Aerosud has to date not commented on the impact of the decision on its workshare that includes manufacturing nose fuselage linings, cargo hold and cockpit linings as well as the cockpit rigid bulkhead, the wing tips, and the nose fuselage galleys. Defence analyst Helmoed-Römer Heitman said in November 2009 he doubted that EADS or Airbus Military would pull any work from Aerosud, “which is a long-standing supplier to Airbus”. He said they “would not want to spoil a perfectly good relationship, and it would make no sense at all to do so. I also doubt that EADS/Airbus Military would pull the design work from DSA at this point in the project,” he said. That would only serve to incur further delay, cost and risk, which would make no sense in a project that is already over-budget and over-schedule.”
In addition to DSA and Aerosud, Armscor providing engineering services to the project, Cobham, in Cape Town, is providing satellite communications antennas and Saab SA is providing health and usage management systems (lifetime monitoring systems) for the aircraft. « When suppliers fulfill requirements, it is very difficult to remove their workload and transfer the work. It can’t be done.
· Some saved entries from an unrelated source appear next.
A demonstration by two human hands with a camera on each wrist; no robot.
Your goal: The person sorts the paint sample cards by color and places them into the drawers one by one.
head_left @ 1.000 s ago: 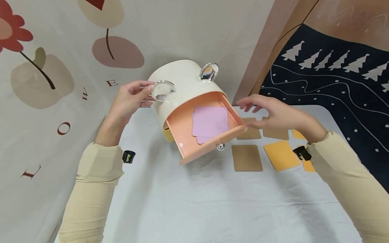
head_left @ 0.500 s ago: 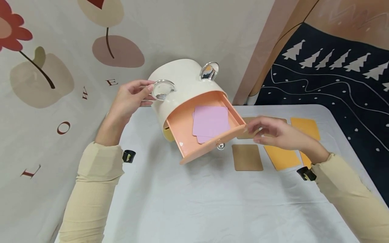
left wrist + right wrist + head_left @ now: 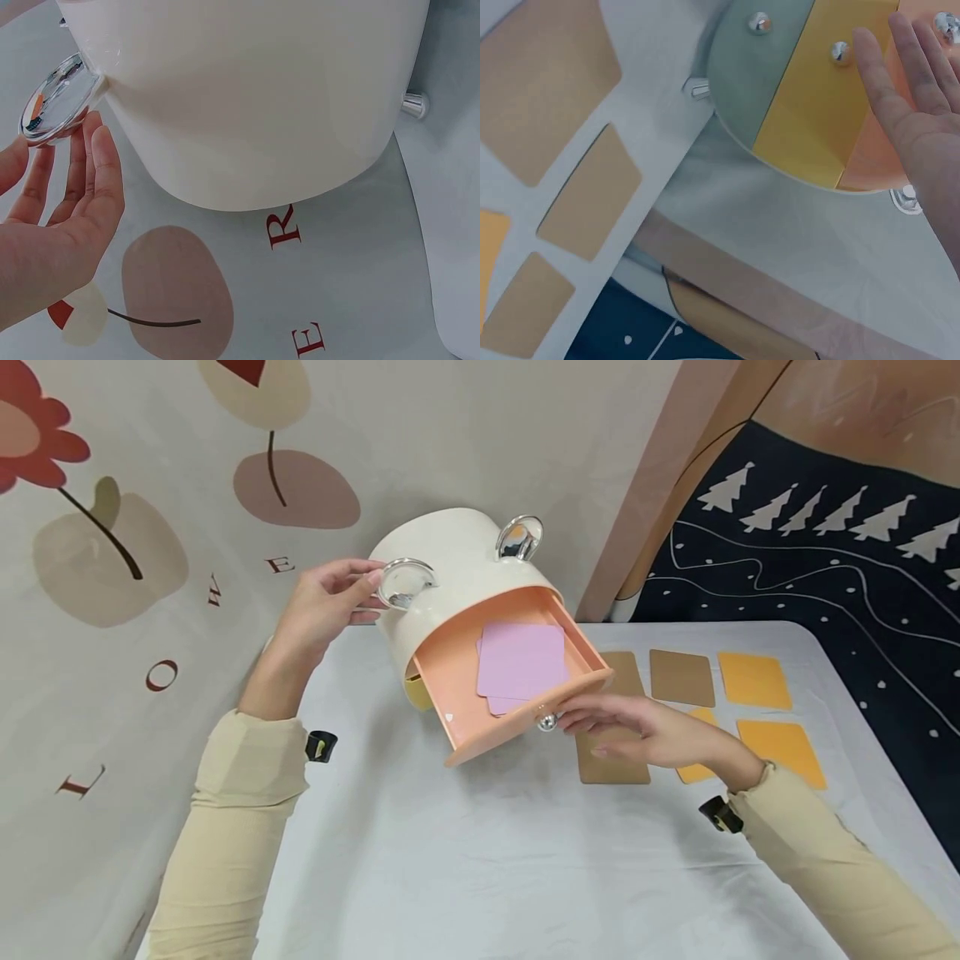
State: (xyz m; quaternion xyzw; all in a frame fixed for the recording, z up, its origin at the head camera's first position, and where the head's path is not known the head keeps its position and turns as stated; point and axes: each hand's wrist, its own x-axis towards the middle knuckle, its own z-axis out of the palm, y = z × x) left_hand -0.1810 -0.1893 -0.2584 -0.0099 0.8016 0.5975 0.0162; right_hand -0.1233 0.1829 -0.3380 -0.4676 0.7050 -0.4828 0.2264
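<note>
A small white drawer box (image 3: 450,552) with two silver, ear-shaped loops stands against the back wall. My left hand (image 3: 322,606) pinches its left silver ear (image 3: 405,583) between thumb and fingers; the left wrist view shows that ear (image 3: 56,101) close up. The box's peach top drawer (image 3: 457,710) is pulled out, and lilac square cards (image 3: 521,660) lie stacked in it. My right hand (image 3: 652,727), fingers mostly straight, reaches to the drawer front beside the silver knob (image 3: 547,722). Whether the fingertips touch the knob is unclear.
Below the peach drawer, a yellow drawer (image 3: 802,112) and a green drawer (image 3: 746,82) are shut. Brown cards (image 3: 681,678) and orange-yellow cards (image 3: 753,681) lie in rows on the white-covered table (image 3: 480,860), some partly hidden by my right hand. A dark tree-patterned cloth (image 3: 787,568) hangs behind.
My right hand has moved from the drawer's right side down and around to the front, near the knob. My left hand stays on the ear; the drawer remains out.
</note>
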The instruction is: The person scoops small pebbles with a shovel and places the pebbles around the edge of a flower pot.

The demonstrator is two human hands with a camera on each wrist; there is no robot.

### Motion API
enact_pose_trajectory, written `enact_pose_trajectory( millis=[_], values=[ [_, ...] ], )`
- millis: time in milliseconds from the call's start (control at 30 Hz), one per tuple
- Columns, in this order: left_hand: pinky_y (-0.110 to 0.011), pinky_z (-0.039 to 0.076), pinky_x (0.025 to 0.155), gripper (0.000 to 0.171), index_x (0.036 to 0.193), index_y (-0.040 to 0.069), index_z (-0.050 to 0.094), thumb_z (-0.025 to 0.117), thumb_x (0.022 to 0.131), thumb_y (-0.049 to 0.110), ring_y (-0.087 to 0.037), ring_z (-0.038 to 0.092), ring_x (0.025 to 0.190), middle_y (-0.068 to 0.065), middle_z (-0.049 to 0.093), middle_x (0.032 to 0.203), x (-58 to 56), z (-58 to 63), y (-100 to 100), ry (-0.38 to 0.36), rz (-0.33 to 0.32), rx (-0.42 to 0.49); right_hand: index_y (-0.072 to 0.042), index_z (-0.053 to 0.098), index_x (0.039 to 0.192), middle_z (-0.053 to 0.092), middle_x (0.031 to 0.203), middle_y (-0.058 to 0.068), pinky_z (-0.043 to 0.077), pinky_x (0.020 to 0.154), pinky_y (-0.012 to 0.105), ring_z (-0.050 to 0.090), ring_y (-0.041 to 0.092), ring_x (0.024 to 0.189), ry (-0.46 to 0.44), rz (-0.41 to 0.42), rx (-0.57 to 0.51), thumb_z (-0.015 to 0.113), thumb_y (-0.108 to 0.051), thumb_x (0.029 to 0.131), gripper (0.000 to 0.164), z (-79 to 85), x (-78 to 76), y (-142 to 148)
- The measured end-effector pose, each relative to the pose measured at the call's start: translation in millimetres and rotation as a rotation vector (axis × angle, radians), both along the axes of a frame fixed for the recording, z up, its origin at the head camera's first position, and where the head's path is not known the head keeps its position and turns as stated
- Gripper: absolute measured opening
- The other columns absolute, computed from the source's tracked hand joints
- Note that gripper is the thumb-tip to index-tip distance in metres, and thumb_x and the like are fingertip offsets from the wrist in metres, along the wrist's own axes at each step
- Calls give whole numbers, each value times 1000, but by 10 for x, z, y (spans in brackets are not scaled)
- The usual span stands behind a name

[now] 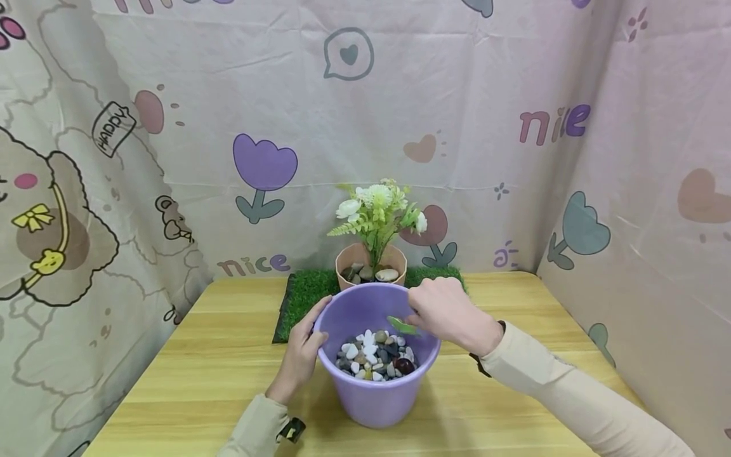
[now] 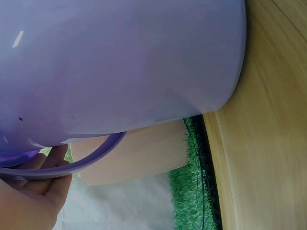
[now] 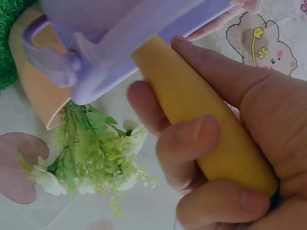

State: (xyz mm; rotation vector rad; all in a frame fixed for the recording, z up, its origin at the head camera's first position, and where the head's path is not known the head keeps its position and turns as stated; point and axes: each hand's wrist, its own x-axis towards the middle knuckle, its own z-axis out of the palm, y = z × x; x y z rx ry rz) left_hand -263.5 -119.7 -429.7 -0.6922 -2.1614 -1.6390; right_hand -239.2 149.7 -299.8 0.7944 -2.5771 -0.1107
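A purple bucket (image 1: 374, 403) stands on the wooden table, with several white, grey and dark pebbles (image 1: 371, 358) inside. My left hand (image 1: 305, 339) grips its left rim, thumb over the edge; the left wrist view shows fingers around the rim and the bucket's purple handle (image 2: 100, 151). Over the right side of the opening, my right hand (image 1: 451, 311) holds a small hand trowel by its yellow handle (image 3: 201, 115), fingers wrapped around it. The trowel's green blade (image 1: 402, 325) points into the bucket above the pebbles. A glossy dark red stone (image 1: 404, 365) lies among them.
Behind the bucket, a pale orange pot (image 1: 345, 260) with white flowers (image 1: 377, 197) and larger stones stands on a green turf mat (image 1: 311, 298). Printed cloth (image 1: 342, 127) hangs behind and at both sides of the table (image 1: 228, 374).
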Motion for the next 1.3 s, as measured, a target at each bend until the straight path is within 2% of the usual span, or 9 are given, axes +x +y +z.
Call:
enact_pose_trajectory(
  millis=[233, 433, 800, 967, 1167, 1300],
  values=[
    [-30, 53, 92, 65, 147, 9, 45, 45, 83, -3, -32, 60, 117, -16, 52, 144, -2, 10, 4, 2, 4, -1, -23, 50, 52, 42, 50, -12, 26, 38, 21, 36, 5, 43, 75, 96, 14, 78, -42, 77, 41, -126, -24, 153],
    [-29, 52, 92, 65, 147, 8, 45, 45, 83, -2, -32, 60, 117, -16, 52, 144, 7, 11, 9, -5, 9, 2, -23, 63, 62, 55, 59, -11, 33, 41, 19, 46, 6, 46, 130, 195, 24, 77, -41, 78, 27, -249, -68, 266],
    [-34, 52, 93, 65, 148, 8, 44, 44, 83, -1, -34, 59, 120, -16, 50, 145, 9, 13, 12, -25, 1, -6, -24, 69, 76, 59, 68, -11, 36, 46, 15, 53, 3, 55, 215, 351, -48, 77, -36, 80, 15, -417, -174, 385],
    [-33, 51, 94, 65, 147, 9, 44, 44, 83, -1, -32, 58, 121, -15, 50, 146, 8, 20, 12, -20, 11, -6, -22, 70, 79, 60, 70, -9, 43, 49, 19, 57, 6, 60, 253, 400, -68, 78, -36, 78, 15, -441, -240, 409],
    [-29, 52, 92, 65, 147, 8, 45, 44, 83, -2, -32, 58, 121, -16, 51, 145, 11, 15, 10, -11, 10, -7, -19, 76, 90, 66, 80, -7, 51, 57, 21, 62, 8, 68, 271, 480, -75, 79, -31, 77, 18, -467, -359, 463],
    [-27, 51, 93, 65, 147, 8, 44, 44, 83, -2, -33, 57, 122, -16, 50, 146, 7, 13, 7, -9, 4, -11, -19, 76, 92, 66, 83, -7, 52, 60, 22, 61, 8, 71, 260, 465, -92, 80, -29, 76, 19, -465, -406, 490]
  ],
)
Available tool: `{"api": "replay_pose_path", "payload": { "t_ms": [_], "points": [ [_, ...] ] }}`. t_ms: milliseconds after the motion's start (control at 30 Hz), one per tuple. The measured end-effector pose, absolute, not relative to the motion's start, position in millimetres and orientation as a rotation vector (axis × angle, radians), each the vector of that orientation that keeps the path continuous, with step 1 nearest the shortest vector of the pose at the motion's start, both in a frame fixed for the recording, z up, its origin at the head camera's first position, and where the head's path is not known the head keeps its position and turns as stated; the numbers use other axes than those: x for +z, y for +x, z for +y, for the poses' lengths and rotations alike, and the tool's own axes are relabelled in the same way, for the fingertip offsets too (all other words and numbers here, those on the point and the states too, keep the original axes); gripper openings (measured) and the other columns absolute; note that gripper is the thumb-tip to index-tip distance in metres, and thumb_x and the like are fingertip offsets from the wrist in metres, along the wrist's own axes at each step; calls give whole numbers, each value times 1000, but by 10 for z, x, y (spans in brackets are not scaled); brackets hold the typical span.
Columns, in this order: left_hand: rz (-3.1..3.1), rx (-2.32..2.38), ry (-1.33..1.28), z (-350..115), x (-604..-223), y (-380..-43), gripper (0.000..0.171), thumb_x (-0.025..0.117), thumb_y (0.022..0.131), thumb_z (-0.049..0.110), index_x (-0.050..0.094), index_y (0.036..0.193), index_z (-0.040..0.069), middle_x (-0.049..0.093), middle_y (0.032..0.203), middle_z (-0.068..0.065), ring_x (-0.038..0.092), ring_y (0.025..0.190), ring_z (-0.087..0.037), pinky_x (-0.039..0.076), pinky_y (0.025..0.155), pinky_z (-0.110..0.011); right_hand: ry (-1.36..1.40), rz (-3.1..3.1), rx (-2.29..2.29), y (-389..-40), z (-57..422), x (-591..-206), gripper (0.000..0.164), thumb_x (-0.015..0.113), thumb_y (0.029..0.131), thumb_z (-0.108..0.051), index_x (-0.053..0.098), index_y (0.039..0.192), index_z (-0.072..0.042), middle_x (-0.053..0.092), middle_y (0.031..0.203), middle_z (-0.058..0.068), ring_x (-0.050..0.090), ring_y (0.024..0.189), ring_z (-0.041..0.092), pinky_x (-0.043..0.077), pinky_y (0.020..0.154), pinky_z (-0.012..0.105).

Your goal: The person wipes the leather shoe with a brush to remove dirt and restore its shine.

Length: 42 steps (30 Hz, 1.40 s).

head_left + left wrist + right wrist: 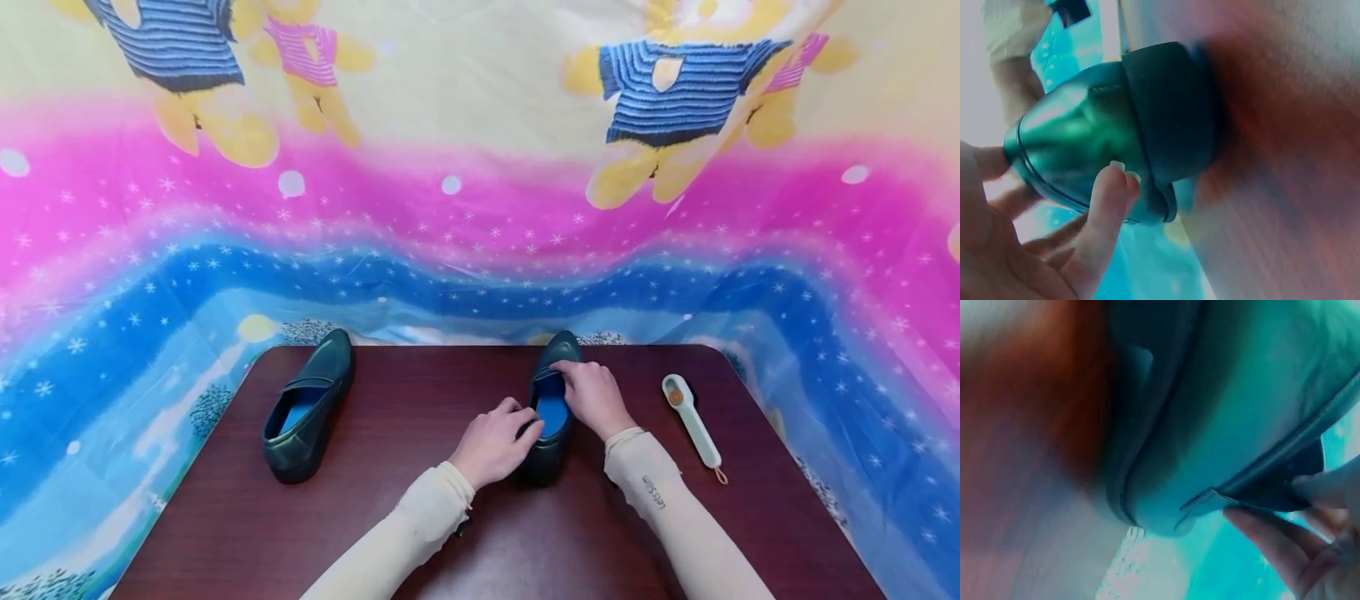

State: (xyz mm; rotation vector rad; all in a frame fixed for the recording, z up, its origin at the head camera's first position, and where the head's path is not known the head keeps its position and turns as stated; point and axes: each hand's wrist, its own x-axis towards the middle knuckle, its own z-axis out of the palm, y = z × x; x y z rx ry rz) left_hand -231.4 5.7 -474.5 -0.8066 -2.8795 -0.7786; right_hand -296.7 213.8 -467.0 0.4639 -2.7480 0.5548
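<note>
A dark green loafer (551, 454) with a blue insole (554, 408) stands on the table, toe pointing away. My left hand (495, 440) is at its left side near the heel. In the left wrist view the thumb (1110, 194) lies against the outside of the heel (1079, 137), with other fingers at the opening's rim. My right hand (596, 400) pinches the loafer's tongue (1266, 487) at the front of the opening, thumb on one face and fingers on the other. The toe reaches the table's far edge.
A matching green loafer (307, 417), also with a blue insole, stands at the left of the table (420, 375). On the right lies a slim white handheld device (693, 425) with an orange round part and a cord loop. A printed cloth (480, 233) hangs behind the table.
</note>
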Motion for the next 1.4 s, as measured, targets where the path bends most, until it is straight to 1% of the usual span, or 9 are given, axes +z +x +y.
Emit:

I don’t believe this is the time to do it. That is why the work packages will continue for a considerable time, » Ureña said at TMB 2010. However, he pointed out, new work packages that would have gone to the South African companies will be subject to tenders, the Engineering News reported at the time. « The best bids will win. That is the situation. »
Speaking to South African journalists at this year’s TMB in Madrid yesterday, he said negotiations were still underway with the South African government. Should these fail, the packages could be stripped from the South African companies and allocated elsewhere. He added the talks could not last indefinitely but when asked stressed there was no deadline yet. Ureña also emphasised that neither he nor Airbus Military had anything against either Aerosud or DSA, with whom they had longstanding supplier agreements and cordial relations, but strongly hinted that without an A400M buy South African firms could not hope to benefit from the programme as every supplier’s workshare was conditional and proportional to their government’s purchase.
Urena said he had noted comments by Minister of Defence and Military Veterans Lindiwe Sisulu in February as well as last month that the talks, from the SA point of view, were aimed at recovering the R2.9 billion paid to Airbus Military.